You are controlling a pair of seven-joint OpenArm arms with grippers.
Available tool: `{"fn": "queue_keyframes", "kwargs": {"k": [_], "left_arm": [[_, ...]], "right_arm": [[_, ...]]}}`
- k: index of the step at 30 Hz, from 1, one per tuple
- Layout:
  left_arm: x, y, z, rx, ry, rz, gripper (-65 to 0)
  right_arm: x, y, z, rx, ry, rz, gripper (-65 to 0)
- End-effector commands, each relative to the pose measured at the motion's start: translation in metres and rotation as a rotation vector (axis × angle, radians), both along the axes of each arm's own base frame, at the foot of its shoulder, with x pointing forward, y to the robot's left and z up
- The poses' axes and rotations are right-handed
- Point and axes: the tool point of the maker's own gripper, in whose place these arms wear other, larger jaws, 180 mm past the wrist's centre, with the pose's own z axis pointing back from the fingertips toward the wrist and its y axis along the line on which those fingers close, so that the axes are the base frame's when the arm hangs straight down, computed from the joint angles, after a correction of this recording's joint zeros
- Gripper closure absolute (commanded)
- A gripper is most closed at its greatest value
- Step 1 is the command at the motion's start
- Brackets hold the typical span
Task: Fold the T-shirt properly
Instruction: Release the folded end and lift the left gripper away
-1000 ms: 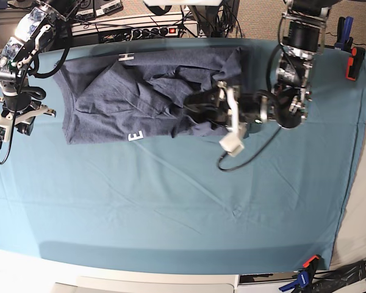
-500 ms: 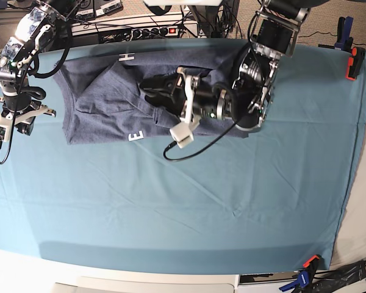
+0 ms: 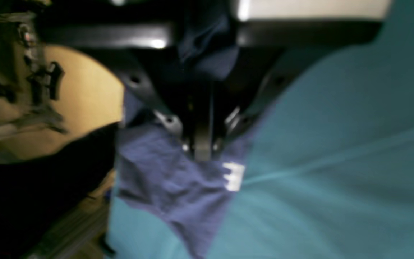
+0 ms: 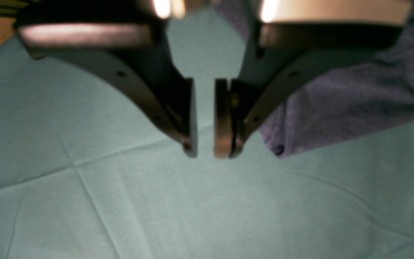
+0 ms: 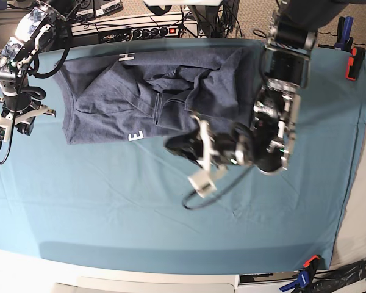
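The blue-grey T-shirt [image 5: 116, 97] lies crumpled along the far side of the teal cloth, with white letters showing at its back and front edges. My left gripper [image 5: 172, 145] is low at the shirt's near edge, just right of the white letter. In the left wrist view this gripper [image 3: 201, 153] is shut, with blue shirt fabric [image 3: 207, 54] bunched between its fingers. My right gripper [image 5: 19, 117] hovers beyond the shirt's left end. It stands open [image 4: 205, 151] over bare cloth with nothing between the fingers, and a shirt corner [image 4: 336, 97] lies just to one side.
The teal table cloth [image 5: 171, 220] covers the table. A power strip and cables [image 5: 140, 27] run along the back edge. Orange and blue clamps [image 5: 352, 61] grip the cloth at the far right, and another clamp [image 5: 305, 271] sits at the front right corner.
My left arm swung left over the shirt's middle, then came toward the front to the shirt's near edge, and its jaws closed there. The right arm has not moved.
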Motion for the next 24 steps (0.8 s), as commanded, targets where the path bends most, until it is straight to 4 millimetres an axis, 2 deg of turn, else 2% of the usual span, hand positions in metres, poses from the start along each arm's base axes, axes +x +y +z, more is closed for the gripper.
{"fn": "queue_keyframes", "kwargs": {"k": [1,7,9,12,15,18,21,24], "left_arm": [[0.013,0.011,0.016,-0.020,-0.052,0.028,0.0],[0.037,0.098,-0.020,0.176,0.008,0.275,0.0],[0.036,0.124,-0.034,0.226,0.054,0.348,0.0],[0.025,0.149,-0.051,0.258,0.119,0.415,0.0],[0.010,0.160,-0.068,0.270,0.179,0.449,0.0],[-0.005,0.158,-0.079,0.256,0.231,0.452,0.0],[-0.013,0.151,-0.079,0.225,0.244,0.437,0.0],[-0.013,0.147,-0.068,0.220,0.201,0.425,0.0]], "right_arm": [[0.005,-0.003,0.016,-0.027,-0.049,0.006,-9.5],[0.005,-0.003,0.016,-0.027,-0.049,0.006,-9.5],[0.005,-0.003,0.016,-0.027,-0.050,0.006,-9.5],[0.005,-0.003,0.016,-0.027,-0.050,0.006,-9.5],[0.005,-0.003,0.016,-0.027,-0.050,0.006,-9.5],[0.005,-0.003,0.016,-0.027,-0.050,0.006,-9.5],[0.005,-0.003,0.016,-0.027,-0.050,0.006,-9.5],[0.005,-0.003,0.016,-0.027,-0.050,0.006,-9.5]]}}
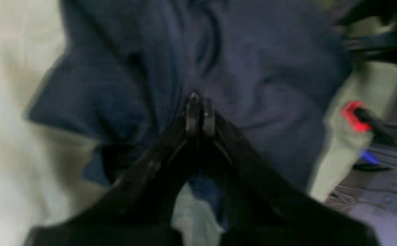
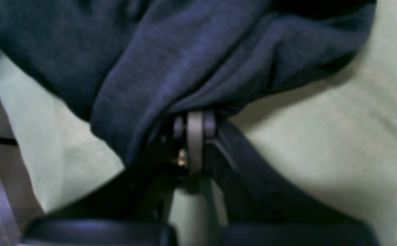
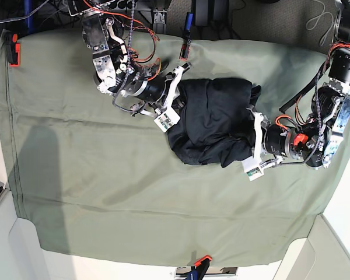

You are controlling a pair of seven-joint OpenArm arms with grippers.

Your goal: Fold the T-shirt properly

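Clearly the T-shirt [image 3: 216, 122] lies bunched on the worktop [image 3: 105, 175], with my two arms at opposite sides, presumably to spread it before folding. West of the shirt in the base view, my right gripper [image 2: 195, 118] is closed, pinching a fold. East of it, my left gripper [image 1: 200, 102] is likewise clamped on fabric.

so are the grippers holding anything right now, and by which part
Both grip the T-shirt: left gripper shut on a pinched fold, right gripper shut on its bunched edge.
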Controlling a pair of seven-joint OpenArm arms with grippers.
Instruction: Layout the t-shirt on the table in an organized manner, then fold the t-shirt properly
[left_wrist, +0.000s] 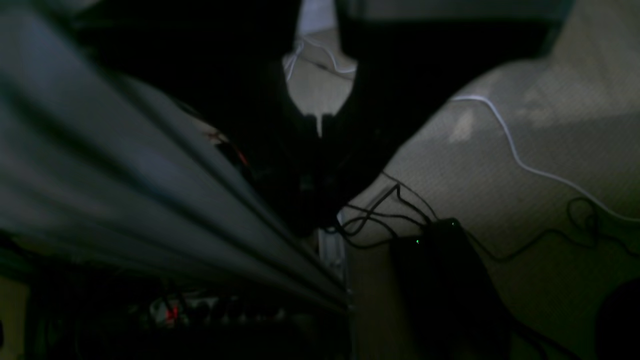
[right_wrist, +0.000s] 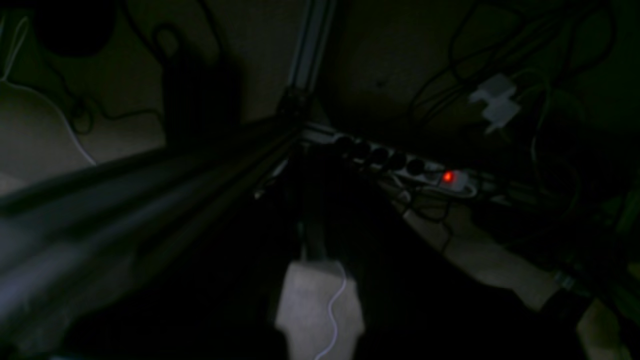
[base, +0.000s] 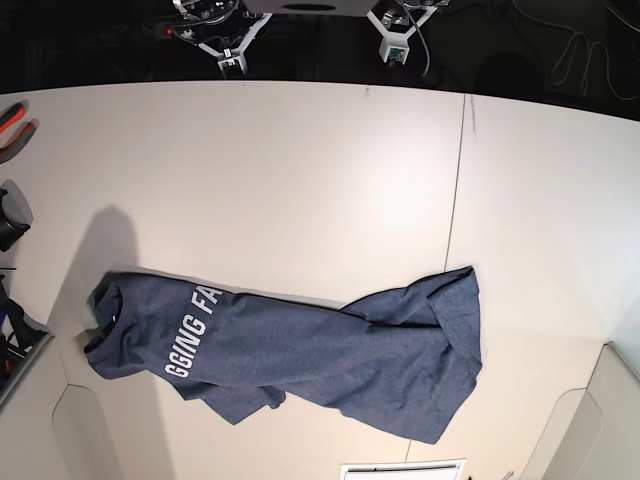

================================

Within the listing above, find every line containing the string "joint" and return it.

The answer:
You are controlling a pair of seven-joint OpenArm arms with grippers.
- Point and axes: the tool point of the maker's own gripper, in whose place these arms wear other, larger jaws, 180 mm past the wrist's centre, with the pose's own z axis pointing back from the fingertips toward the wrist and its y axis along the line on which those fingers close, so that the axes are the base frame's when the arm hangs straight down, computed from the joint angles, after a correction of this recording's joint zeros
You are controlling a pair of seven-joint OpenArm arms with grippers.
Controlling a pair of seven-joint OpenArm arms with grippers.

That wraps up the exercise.